Golden Ocean Group Limited
- Type: Public
- Traded as: OSE: GOGL Nasdaq: GOGL
- Industry: Shipping
- Founded: 2004; 22 years ago
- Headquarters: Hamilton, Bermuda
- Key people: Ola Lorentzon (chairman) John Fredriksen (director)
- Products: Dry bulk shipping
- Revenue: US $885.77 million (2023)
- Net income: US $112.27 million (2023)
- Total assets: US $3.489 billion (end 2023)
- Total equity: US $1.922 billion (end 2023)
- Owner: John Fredriksen (39.6%)
- Number of employees: 48
- Subsidiaries: Golden Ocean Trading Ltd. Golden Ocean Management Ltd.
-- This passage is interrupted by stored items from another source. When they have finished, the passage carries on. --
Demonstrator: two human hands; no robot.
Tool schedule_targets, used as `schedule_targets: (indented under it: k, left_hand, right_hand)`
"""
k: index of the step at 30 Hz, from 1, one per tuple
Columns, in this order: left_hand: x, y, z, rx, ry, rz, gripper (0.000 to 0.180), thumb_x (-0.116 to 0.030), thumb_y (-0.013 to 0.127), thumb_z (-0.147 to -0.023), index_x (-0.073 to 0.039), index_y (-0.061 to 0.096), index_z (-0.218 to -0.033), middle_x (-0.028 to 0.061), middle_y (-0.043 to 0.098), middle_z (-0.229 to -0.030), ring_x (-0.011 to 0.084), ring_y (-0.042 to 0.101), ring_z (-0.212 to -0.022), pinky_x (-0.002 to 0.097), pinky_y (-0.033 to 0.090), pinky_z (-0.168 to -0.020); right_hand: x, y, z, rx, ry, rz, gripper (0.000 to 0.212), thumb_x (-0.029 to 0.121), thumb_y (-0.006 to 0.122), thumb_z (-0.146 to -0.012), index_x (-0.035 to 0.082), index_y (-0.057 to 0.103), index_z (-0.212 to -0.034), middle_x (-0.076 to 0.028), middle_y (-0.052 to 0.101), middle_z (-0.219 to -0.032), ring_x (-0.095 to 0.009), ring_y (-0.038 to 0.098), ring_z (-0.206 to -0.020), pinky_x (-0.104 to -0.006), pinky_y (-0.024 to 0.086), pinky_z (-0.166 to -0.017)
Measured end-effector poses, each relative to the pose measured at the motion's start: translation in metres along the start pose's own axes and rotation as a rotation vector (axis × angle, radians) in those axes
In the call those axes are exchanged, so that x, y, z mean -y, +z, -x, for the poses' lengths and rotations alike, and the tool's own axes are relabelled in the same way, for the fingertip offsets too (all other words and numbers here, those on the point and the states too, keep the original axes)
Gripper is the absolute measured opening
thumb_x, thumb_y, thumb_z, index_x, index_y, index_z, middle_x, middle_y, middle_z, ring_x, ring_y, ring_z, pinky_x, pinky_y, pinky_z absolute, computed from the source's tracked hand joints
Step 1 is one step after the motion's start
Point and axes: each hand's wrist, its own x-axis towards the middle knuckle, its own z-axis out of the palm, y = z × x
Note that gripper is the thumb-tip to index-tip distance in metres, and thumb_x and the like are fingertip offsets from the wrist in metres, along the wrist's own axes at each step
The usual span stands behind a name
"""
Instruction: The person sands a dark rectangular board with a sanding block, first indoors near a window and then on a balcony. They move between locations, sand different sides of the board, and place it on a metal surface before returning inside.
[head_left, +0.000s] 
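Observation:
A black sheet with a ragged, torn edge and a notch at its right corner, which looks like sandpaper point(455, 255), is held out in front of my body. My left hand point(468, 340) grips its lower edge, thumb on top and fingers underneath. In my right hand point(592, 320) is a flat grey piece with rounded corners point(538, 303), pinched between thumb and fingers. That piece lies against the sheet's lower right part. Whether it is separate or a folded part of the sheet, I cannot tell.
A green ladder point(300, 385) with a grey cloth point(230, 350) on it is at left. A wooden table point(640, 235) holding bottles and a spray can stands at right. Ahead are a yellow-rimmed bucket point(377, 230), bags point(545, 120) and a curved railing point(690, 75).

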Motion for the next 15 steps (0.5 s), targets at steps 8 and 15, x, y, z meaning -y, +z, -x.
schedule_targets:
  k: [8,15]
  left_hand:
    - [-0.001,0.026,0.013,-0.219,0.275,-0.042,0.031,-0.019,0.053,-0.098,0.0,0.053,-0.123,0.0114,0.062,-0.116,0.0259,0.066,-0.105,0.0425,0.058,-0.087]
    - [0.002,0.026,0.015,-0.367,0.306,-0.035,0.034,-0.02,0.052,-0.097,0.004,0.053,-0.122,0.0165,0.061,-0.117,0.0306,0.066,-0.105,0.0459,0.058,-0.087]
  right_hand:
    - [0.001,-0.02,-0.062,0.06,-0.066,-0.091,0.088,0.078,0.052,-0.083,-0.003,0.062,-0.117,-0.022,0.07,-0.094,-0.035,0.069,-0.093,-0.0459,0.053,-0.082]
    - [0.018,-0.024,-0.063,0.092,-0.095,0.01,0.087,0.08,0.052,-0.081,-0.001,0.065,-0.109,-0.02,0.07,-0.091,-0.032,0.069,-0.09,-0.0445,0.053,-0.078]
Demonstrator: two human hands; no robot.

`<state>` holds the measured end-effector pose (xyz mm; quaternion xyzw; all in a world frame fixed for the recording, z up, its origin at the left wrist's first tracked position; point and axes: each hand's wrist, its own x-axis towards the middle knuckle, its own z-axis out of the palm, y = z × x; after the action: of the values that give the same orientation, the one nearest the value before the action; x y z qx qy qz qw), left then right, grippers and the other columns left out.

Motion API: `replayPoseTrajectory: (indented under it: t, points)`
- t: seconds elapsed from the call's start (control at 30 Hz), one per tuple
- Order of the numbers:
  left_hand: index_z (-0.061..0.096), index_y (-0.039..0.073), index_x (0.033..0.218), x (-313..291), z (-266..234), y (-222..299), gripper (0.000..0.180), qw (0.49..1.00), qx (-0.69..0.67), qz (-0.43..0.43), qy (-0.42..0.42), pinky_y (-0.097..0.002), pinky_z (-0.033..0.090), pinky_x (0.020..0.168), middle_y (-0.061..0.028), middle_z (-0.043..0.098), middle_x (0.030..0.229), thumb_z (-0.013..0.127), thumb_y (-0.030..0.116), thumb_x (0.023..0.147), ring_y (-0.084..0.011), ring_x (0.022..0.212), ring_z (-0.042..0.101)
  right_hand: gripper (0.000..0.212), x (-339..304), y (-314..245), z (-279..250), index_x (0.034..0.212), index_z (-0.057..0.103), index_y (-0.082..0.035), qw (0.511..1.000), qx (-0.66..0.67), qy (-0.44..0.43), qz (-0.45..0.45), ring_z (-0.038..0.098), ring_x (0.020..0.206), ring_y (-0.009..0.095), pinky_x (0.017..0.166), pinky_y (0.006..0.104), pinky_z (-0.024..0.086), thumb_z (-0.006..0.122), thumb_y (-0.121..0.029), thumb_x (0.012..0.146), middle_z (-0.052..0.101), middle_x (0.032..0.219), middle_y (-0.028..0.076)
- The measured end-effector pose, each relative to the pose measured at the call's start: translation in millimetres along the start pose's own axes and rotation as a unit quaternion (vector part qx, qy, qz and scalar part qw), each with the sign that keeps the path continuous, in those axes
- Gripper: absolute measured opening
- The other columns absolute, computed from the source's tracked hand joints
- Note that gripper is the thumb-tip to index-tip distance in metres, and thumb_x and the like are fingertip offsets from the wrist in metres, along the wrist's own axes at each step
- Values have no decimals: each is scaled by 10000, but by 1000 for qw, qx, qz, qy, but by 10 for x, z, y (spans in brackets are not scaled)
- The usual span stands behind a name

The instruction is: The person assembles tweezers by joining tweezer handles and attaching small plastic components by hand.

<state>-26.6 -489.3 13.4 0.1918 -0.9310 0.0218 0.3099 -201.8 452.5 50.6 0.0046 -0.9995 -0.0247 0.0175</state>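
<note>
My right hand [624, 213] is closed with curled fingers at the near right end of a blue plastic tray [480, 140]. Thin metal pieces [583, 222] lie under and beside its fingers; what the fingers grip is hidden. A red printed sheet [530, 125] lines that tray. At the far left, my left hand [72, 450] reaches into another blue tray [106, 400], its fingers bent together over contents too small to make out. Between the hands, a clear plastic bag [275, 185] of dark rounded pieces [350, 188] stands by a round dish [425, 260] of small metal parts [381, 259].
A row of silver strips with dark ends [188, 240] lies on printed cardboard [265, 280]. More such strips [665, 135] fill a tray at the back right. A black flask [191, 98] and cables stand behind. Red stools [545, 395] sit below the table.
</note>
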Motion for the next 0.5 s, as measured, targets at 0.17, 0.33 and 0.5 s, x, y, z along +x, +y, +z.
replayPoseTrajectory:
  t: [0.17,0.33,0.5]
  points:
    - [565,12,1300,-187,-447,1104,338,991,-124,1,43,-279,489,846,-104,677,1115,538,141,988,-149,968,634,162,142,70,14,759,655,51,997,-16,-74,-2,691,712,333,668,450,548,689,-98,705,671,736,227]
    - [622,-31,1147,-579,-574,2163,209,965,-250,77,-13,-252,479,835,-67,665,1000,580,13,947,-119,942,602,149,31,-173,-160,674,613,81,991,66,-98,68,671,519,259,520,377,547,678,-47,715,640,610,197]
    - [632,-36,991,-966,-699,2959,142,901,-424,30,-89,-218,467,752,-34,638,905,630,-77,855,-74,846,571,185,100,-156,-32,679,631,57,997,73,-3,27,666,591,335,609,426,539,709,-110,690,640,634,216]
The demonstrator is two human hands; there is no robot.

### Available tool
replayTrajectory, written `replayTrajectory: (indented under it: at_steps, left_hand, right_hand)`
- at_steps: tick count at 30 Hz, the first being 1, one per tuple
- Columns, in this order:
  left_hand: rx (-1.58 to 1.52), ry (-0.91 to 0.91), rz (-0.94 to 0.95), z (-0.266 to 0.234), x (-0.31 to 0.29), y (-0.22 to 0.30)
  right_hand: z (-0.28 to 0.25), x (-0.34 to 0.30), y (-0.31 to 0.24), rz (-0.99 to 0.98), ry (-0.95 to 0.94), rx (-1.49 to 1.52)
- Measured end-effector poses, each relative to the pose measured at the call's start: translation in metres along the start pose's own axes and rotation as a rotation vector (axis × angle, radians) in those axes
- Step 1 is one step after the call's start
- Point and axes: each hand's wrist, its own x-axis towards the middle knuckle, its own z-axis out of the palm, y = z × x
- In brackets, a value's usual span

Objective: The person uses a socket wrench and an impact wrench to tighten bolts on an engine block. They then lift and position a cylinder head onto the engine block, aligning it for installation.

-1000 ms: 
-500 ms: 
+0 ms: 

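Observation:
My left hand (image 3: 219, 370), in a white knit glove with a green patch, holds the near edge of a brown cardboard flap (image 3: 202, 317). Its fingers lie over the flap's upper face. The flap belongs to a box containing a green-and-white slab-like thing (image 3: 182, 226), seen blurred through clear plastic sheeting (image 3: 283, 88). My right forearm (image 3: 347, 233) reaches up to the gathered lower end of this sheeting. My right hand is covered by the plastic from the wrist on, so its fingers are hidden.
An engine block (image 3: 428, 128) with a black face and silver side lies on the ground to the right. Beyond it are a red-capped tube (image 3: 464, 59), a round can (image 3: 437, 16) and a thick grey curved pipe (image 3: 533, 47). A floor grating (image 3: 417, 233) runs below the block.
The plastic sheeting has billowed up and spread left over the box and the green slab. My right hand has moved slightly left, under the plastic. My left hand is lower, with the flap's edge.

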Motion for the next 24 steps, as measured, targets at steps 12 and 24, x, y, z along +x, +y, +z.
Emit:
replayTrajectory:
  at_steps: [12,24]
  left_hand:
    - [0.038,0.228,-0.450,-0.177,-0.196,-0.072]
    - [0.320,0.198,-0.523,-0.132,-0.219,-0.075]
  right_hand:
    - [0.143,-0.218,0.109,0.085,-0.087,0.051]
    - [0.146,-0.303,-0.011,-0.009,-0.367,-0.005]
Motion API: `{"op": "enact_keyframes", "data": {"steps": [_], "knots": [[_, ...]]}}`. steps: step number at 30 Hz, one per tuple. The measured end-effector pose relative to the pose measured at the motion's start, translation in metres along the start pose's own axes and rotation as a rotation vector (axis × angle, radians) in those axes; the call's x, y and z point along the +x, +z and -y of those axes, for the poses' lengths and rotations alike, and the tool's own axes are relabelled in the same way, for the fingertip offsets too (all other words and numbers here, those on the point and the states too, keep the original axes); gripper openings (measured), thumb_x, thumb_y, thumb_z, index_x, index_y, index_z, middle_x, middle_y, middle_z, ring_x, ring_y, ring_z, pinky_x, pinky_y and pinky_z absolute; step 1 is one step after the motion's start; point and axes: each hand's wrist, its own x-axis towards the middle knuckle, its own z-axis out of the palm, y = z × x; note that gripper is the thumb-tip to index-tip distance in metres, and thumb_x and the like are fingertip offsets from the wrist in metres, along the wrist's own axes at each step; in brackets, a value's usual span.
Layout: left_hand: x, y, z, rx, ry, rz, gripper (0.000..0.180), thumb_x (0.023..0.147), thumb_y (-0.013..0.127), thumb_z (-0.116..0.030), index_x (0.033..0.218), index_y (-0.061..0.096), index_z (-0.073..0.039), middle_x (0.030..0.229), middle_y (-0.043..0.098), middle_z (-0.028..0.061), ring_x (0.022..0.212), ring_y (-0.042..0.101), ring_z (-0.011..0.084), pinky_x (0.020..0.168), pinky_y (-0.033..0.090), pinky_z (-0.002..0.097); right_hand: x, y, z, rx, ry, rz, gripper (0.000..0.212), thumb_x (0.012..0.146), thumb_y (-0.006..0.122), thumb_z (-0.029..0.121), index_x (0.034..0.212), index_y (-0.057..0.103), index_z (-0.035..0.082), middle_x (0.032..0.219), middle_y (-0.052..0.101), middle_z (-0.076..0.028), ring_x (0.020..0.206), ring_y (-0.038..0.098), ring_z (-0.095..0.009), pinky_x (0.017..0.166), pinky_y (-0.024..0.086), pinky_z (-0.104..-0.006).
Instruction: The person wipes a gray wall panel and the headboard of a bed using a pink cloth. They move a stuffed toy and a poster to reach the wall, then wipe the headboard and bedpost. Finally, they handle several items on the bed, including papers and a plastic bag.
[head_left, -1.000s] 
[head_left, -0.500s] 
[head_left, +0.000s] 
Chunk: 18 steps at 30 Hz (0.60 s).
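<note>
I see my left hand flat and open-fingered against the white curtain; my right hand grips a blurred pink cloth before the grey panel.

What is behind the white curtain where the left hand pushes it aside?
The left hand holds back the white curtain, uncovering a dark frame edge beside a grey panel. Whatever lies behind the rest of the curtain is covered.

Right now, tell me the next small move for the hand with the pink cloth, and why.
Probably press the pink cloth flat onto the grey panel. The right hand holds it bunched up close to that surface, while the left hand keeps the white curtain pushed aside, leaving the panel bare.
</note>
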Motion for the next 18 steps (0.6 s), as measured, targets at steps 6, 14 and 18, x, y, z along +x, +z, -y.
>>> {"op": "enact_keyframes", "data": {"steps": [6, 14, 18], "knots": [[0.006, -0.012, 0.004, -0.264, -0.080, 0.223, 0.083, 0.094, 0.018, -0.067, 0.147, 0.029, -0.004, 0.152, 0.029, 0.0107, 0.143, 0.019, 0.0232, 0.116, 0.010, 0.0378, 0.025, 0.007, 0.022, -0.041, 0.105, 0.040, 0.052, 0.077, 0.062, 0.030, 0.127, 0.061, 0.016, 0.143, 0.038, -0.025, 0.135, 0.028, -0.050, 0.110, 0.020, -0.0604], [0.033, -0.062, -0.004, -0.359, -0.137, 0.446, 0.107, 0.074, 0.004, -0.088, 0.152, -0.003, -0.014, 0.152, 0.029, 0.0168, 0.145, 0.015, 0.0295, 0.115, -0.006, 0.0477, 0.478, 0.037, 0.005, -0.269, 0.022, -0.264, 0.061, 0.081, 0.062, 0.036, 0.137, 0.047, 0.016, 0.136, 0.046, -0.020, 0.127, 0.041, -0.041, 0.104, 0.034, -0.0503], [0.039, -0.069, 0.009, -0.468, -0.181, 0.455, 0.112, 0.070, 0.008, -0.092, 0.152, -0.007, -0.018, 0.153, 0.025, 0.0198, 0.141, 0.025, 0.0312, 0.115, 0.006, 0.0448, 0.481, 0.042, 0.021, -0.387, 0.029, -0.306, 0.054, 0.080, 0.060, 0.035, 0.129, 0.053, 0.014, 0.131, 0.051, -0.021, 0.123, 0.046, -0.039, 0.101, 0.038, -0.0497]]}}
United Freight Carriers LLC
- Website: goldenocean.bm

= Golden Ocean Group =

Norwegian shipping company

Golden Ocean Group Limited is a Bermuda-registered, Norway- based dry bulk shipping company.

== History ==
The company was created as a demerged part of Frontline in 2004 and is listed on Nasdaq and the Oslo Stock Exchange. 39.6% of the company was owned by John Fredriksen until mid-2025.

The company owns one of the largest dry bulk fleets in the world.

Management of the fleet is carried out by the Norwegian company Golden Ocean Group Management AS led by Interim CEO Peder Simonsen.

Golden Ocean was taken over by shipping firm CMB.TECH in August 2025 and delisted.